First, many of the variables are taken from financial statements, which have a direct relationship with gross loan portfolio. To see why we shouldn’t include them, let’s do a thought experiment. Suppose you want to test whether obesity (measured by BMI) differs between New York and Los Angeles. You would build a regression model with indicator variables for New York and Los Angeles and maybe other variables such as height or race. However, once you include weight in your model, other variables are almost guaranteed to have no effect.

Secondly, what we really want to adjust for are confounding variables. Mathematically speaking, in regression analysis, we model the conditional distribution of the response given predictor of interest. Confounding variables are defined to be correlated with both the repsonse and predictor of interest. Many variables can affect gross loan portfolio but do they also differ across regions? Probably not.

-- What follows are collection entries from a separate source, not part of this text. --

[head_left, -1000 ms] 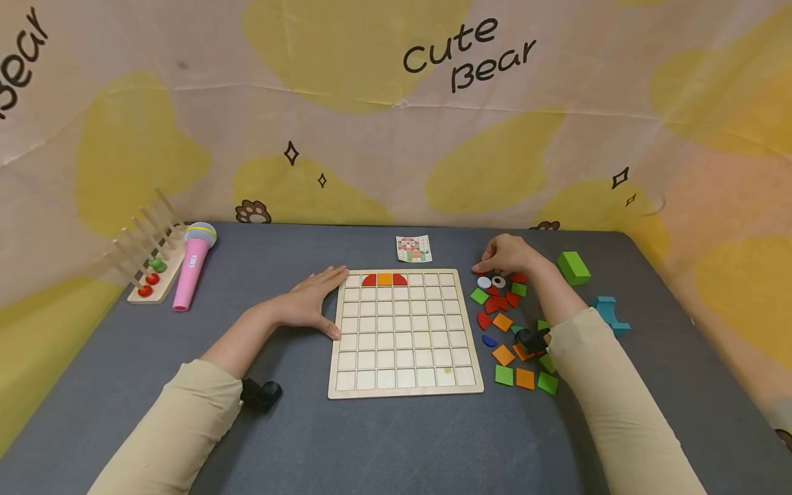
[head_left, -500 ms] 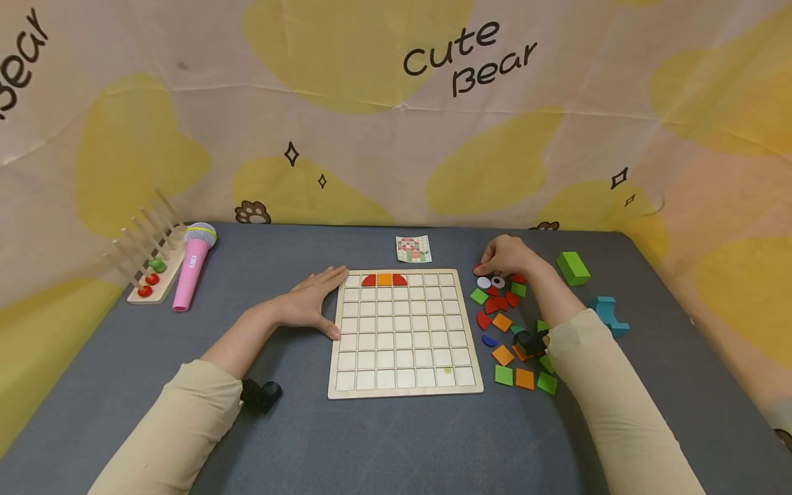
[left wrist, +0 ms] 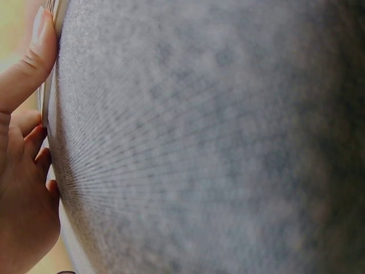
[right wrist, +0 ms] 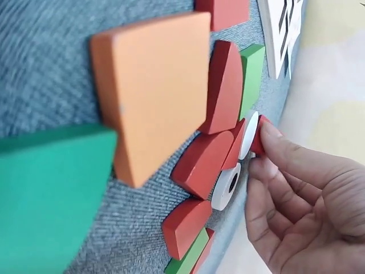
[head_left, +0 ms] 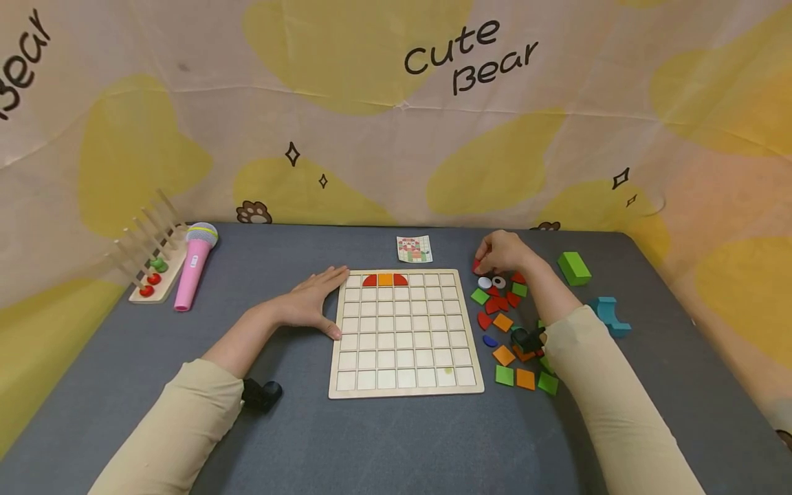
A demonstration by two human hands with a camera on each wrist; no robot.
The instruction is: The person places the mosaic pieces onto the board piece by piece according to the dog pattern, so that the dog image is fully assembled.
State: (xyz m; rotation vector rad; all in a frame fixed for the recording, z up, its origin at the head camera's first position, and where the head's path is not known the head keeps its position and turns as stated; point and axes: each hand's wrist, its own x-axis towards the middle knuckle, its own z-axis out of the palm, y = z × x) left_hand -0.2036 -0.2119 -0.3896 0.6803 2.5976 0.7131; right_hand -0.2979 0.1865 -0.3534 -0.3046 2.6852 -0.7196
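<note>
While left hand (head_left: 312,300) touches board edge (head_left: 335,357), right (head_left: 502,252) seemingly pinches red piece (right wrist: 258,138).

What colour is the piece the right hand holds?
The piece is red, clearest in the right wrist view.

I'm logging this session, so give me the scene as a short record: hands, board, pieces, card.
Left hand: touching left edge of board
Right hand: pinching a red piece
Board's far row: two red pieces, orange square between them
Loose pieces: right of board, several colours
Card: beyond board
Microphone: far left, beside peg stand
</note>
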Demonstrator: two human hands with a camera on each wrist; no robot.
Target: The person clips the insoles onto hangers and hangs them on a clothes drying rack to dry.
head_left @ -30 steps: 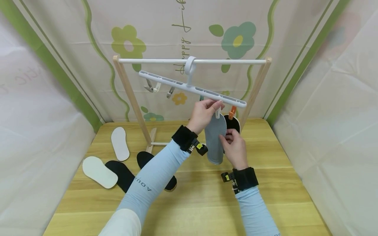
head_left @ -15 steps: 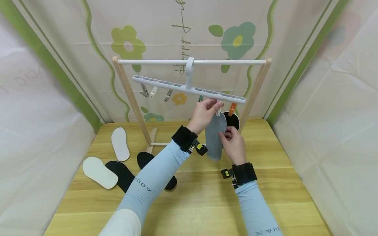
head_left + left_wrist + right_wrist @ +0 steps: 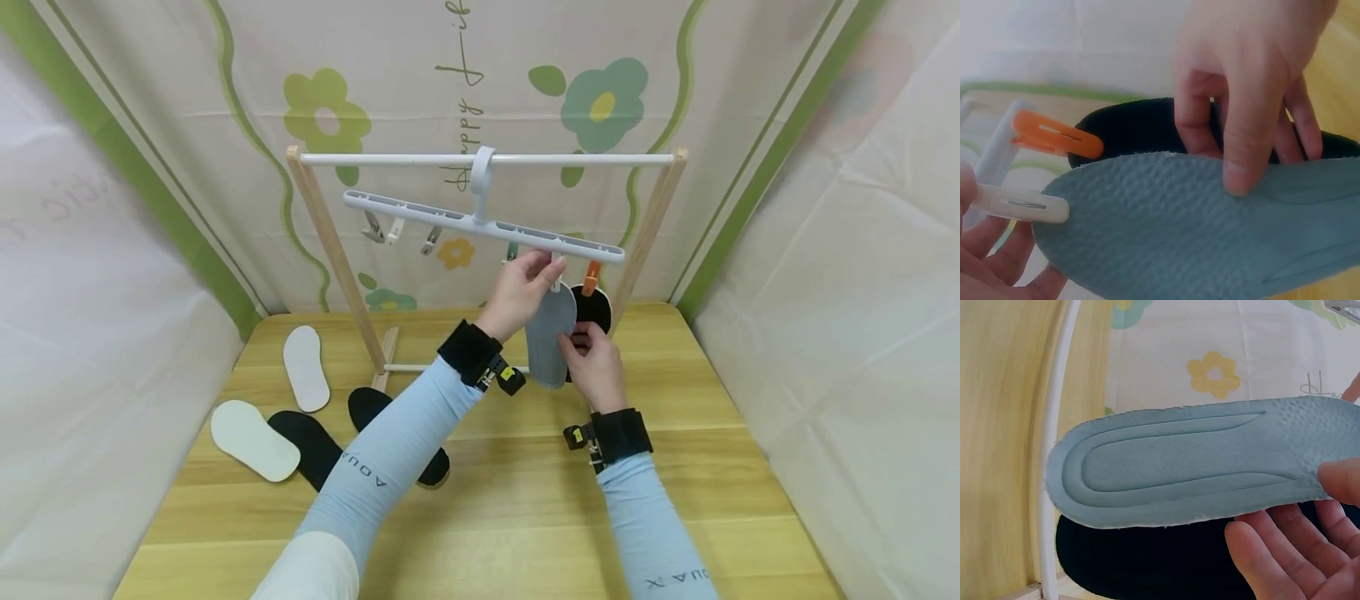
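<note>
A grey-blue insole (image 3: 550,337) hangs toe-up from a white clip (image 3: 1022,205) under the right part of the white hanger (image 3: 450,218). My left hand (image 3: 517,292) pinches the handle end of that clip, just beneath the hanger bar. In the left wrist view the clip's tip overlaps the insole's edge. Thumb and fingers of my right hand (image 3: 596,367) pinch the insole's right edge near its middle. Close behind it, a black insole (image 3: 1129,128) hangs from an orange clip (image 3: 592,277); the grey insole and my right hand partly hide it.
The hanger hooks over the rack's white rail (image 3: 585,159), its right side lower. Several other clips (image 3: 431,240) dangle from it. At the table's left lie a white insole (image 3: 306,368), a cream insole (image 3: 255,440) and black insoles (image 3: 307,442), partly under my left sleeve.
The hanger has levelled slightly, its left end lower and its right end higher. The grey insole's lower end has risen, and my right hand has moved up a little. Both hands keep their pinches.
</note>
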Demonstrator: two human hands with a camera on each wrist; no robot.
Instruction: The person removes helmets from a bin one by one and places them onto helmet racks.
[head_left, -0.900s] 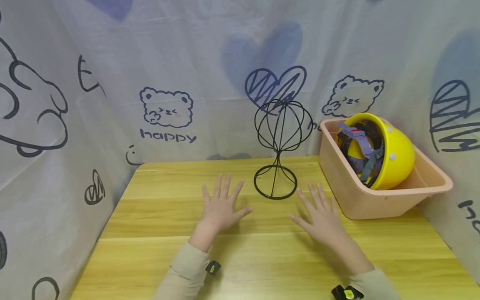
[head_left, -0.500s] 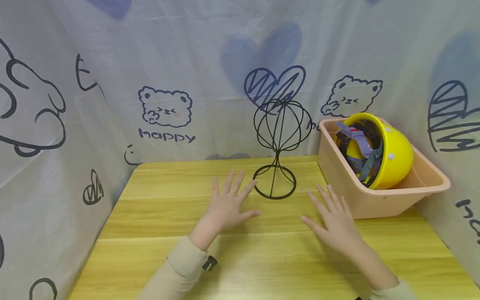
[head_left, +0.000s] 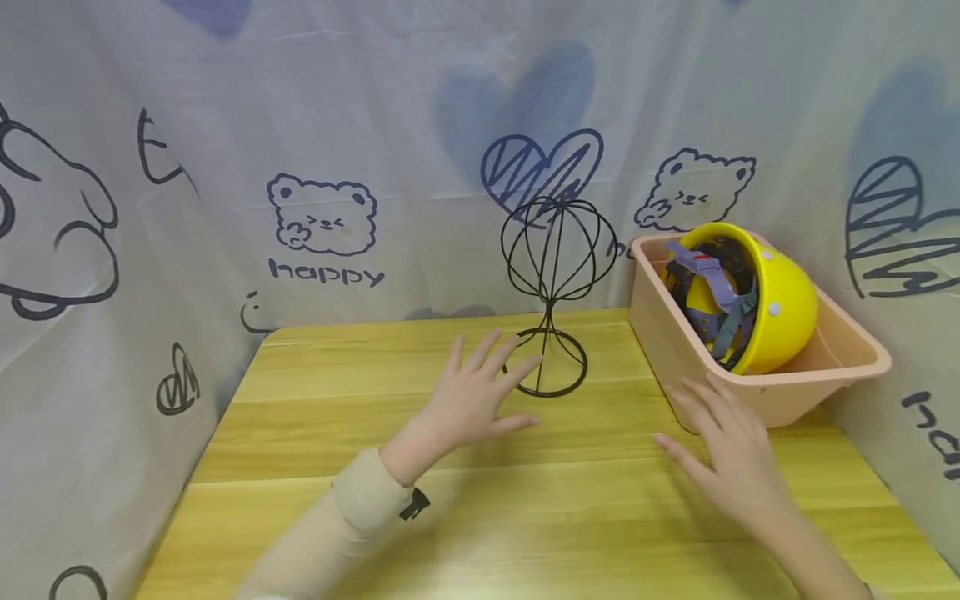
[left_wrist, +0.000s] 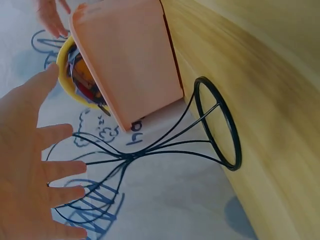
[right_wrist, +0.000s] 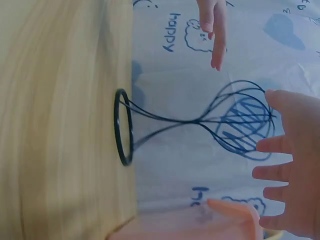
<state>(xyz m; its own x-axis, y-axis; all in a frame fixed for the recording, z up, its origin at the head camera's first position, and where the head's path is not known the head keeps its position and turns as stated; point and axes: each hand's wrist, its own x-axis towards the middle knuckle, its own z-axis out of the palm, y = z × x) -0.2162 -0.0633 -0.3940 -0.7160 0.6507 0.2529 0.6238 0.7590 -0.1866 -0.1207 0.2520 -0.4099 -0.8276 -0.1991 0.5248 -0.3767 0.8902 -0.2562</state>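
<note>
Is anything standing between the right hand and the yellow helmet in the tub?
Only the tub's own near wall. The right hand hovers open just before the pink tub; the yellow helmet lies inside, above the rim. The wire stand stands off to the left.

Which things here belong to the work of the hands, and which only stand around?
In the work:
- left hand, open, beside the wire stand
- right hand, open, before the pink tub
- yellow helmet, in the tub

Standing around:
- wooden table
- printed cloth behind
</note>
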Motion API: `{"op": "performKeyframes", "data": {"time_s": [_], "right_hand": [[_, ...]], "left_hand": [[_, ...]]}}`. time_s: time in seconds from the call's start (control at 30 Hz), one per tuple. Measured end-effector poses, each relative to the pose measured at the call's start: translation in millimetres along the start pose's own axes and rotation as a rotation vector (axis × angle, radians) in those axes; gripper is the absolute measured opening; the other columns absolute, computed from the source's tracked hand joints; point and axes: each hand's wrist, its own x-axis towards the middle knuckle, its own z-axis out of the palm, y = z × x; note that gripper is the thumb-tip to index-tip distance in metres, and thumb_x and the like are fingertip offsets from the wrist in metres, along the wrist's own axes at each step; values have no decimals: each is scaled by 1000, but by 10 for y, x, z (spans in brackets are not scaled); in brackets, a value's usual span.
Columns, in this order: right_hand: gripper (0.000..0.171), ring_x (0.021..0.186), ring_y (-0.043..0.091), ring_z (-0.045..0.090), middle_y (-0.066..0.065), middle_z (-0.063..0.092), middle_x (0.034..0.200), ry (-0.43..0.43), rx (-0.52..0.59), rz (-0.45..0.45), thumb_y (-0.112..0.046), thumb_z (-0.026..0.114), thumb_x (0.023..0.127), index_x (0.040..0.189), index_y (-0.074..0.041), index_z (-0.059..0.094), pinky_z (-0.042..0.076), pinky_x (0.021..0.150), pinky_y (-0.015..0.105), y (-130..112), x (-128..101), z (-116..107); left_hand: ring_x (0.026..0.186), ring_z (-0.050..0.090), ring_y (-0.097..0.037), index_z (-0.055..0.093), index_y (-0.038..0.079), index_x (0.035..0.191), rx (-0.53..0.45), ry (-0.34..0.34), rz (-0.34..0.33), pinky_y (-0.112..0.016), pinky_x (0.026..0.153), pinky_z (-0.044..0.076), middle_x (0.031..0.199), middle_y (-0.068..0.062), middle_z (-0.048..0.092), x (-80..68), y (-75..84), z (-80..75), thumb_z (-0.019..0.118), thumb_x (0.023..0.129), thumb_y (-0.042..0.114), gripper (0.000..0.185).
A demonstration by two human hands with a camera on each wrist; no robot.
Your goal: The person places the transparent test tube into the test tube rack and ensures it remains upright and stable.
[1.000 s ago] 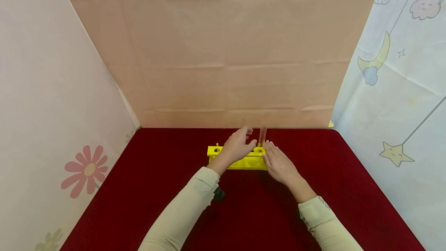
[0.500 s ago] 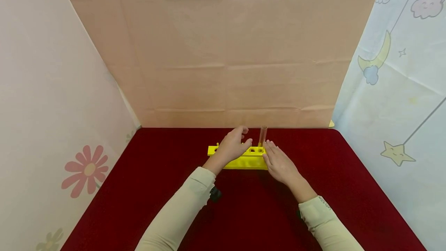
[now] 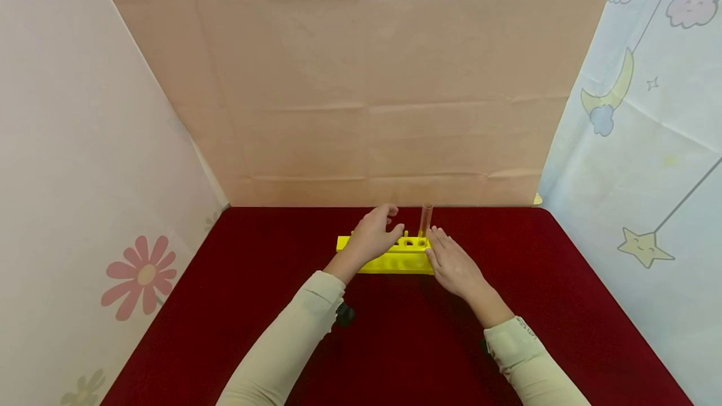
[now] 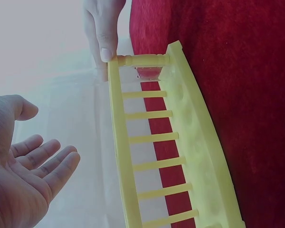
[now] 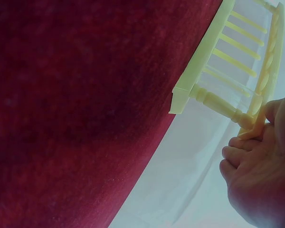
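Note:
A yellow test tube rack (image 3: 395, 262) stands near the table's back edge. A clear test tube (image 3: 426, 219) rises upright at its right rear, with yellow showing through its lower end. My left hand (image 3: 369, 235) hovers over the left part of the rack, covering some holes. In the left wrist view this left hand (image 4: 31, 166) has its fingers spread and holds nothing. My right hand (image 3: 453, 266) holds the rack's right end. The right wrist view shows the right hand (image 5: 261, 166) with the thumb on one side of the top plate's corner and fingers on the other.
A dark red cloth (image 3: 271, 306) covers the table. Behind it hangs a creased tan backdrop (image 3: 361, 80), with pale printed sheets at left and right. Below the left cuff shows a small dark device (image 3: 345, 315).
My left hand has shifted left along the rack, uncovering more holes near the right end. The right hand, rack and test tube have stayed in place.

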Motion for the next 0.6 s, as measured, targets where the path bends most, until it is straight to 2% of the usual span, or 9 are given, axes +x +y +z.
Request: {"op": "performKeyframes", "data": {"time_s": [0.33,0.6], "right_hand": [[55,150,40,27,27,30,160,6,-4,-3,-24,39,110,155,8,28,24,121,53,-12,-6,-14],[55,150,41,26,27,28,161,1,11,4,-24,38,110,155,8,28,24,120,54,-17,-21,0]], "left_hand": [[123,61,-28,53,9,139,-9,12,-3,-41,98,54,138,-6,60,-12,-54,-52,65,99,29,46],[121,61,-21,54,11,139,8,9,-25,-38,97,54,138,-4,60,-42,-79,-79,64,100,31,45]]}}
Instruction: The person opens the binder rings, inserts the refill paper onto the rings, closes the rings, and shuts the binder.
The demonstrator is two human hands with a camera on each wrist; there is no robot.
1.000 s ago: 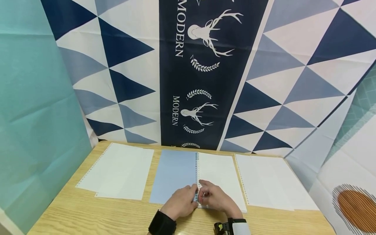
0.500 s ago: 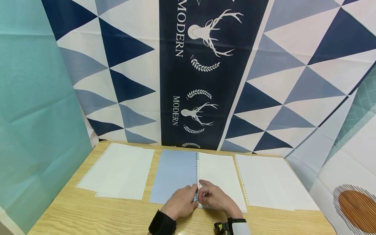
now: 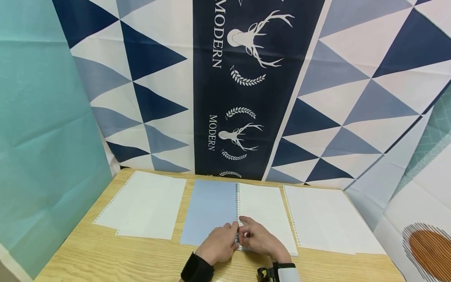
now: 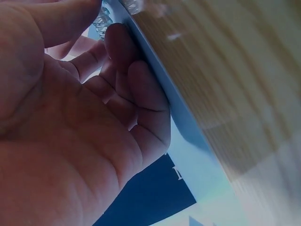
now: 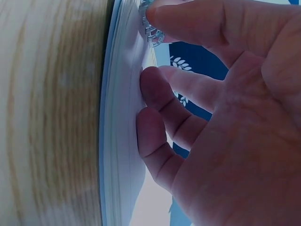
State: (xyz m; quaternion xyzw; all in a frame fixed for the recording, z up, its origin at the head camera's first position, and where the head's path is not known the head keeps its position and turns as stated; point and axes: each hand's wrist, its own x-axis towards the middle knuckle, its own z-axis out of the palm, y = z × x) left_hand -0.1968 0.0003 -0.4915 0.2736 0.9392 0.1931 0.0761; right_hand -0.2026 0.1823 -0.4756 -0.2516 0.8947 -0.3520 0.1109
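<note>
A loose-leaf notebook with a blue cover lies open on the table, lined white pages on its right half. Its ring binding runs between the two halves. At the near end of the rings, my left hand pinches the binding, its other fingers curled against the blue cover. My right hand pinches the binding from the other side; in the right wrist view, the thumb lies on the clear rings and bent fingers touch the pages. The hands cover the lower rings in the head view.
Overlapping punched sheets lie left of the notebook, and more punched sheets lie on its right. The wooden table meets a patterned cloth at the back. A teal cloth hangs on the left.
The head view has shifted very slightly. Both hands keep their place on the binding, with no clear movement of the notebook or sheets.
</note>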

Lastly, many of the variables are correlated. When variables are correlated, they will produce unstable estimates and inflate the variance, which means wider confidence intervals. In a nutshell, the calculation behind linear regression is inverting a matrix. When the variables are highly correlated, the matrix will be close to singular so the numerical computation is unstable. Also, the inverted matrix that makes up the estimated variance-covariance will have large eigenvalues.

Though our model may seem simple, it fits the data sufficiently well without losing interpretability and generalizability.

#### Results

We examine the random effects with likelihood ratio tests and check model assumptions with residual diagnostic plots. The random effects are statistically significant and the linearity and Gaussianity assumptions are met. However, there appears to be strong residual autocorrelation that does not exhibit AR(1) pattern and imposing more complicated covariance structure is not suitable for such short time series. For more accurate inferences, we use the Huber-White robust variance estimator.

Below are simultaneous 95% confidence intervals of exponentiated estimated coefficients that translate to median annual gross portfolio growth for large non-profit MFI’s with median self-sufficiency in different regions:

Africa (1.162, 1.173)

East Asia and the Pacific (1.185, 1.202)

Eastern Europe and Central Asia (1.129, 1.135)

Latin America and the Caribbean (1.065, 1.103)

Middle East and North Africa (1.048, 1.092)

South Asia (1.098, 1.102).

Our results are both statistically and practically significant. The fastest growing region, East Asia and the Pacific, saw nearly 20% median annual growth rate, or nearly 300% median growth from 2008 to 2014. In nearby South Asia, the median annual growth rate was almost 10% lower and the median growth during the same period was merely 180%. We believe a more in-depth study would be hugely beneficial for investors, policy makers, and more importantly, the people in need of microfinance.